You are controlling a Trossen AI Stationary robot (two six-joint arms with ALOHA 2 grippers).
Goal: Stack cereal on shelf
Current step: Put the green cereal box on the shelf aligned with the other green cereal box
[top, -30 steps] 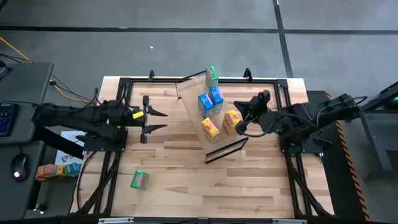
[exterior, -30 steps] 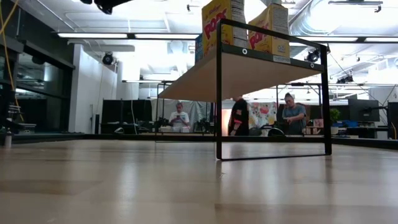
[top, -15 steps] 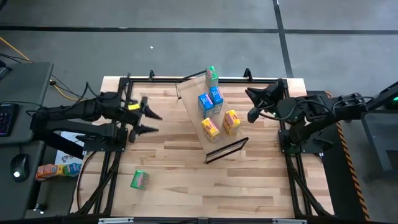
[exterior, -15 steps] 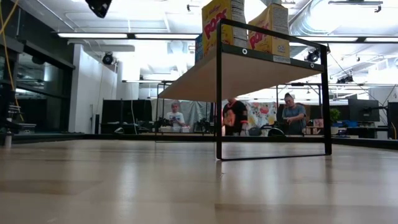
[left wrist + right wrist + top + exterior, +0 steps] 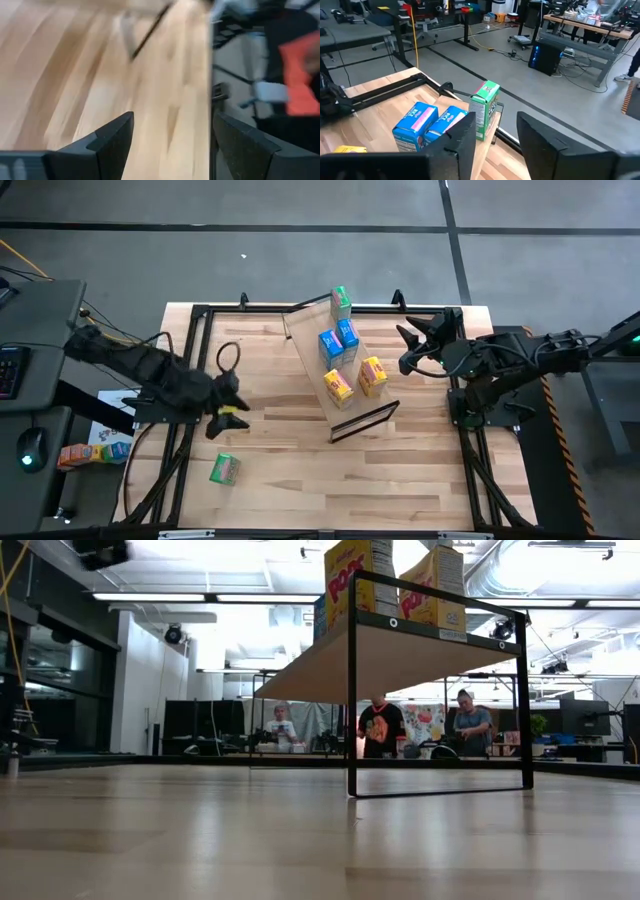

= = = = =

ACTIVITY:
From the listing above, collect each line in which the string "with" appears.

RESPONSE AREA:
You are controlling a Trossen AI Stationary robot (two six-joint arms with ALOHA 2 grippers).
Current step: Put the green cereal box on the shelf aligned with the other green cereal box

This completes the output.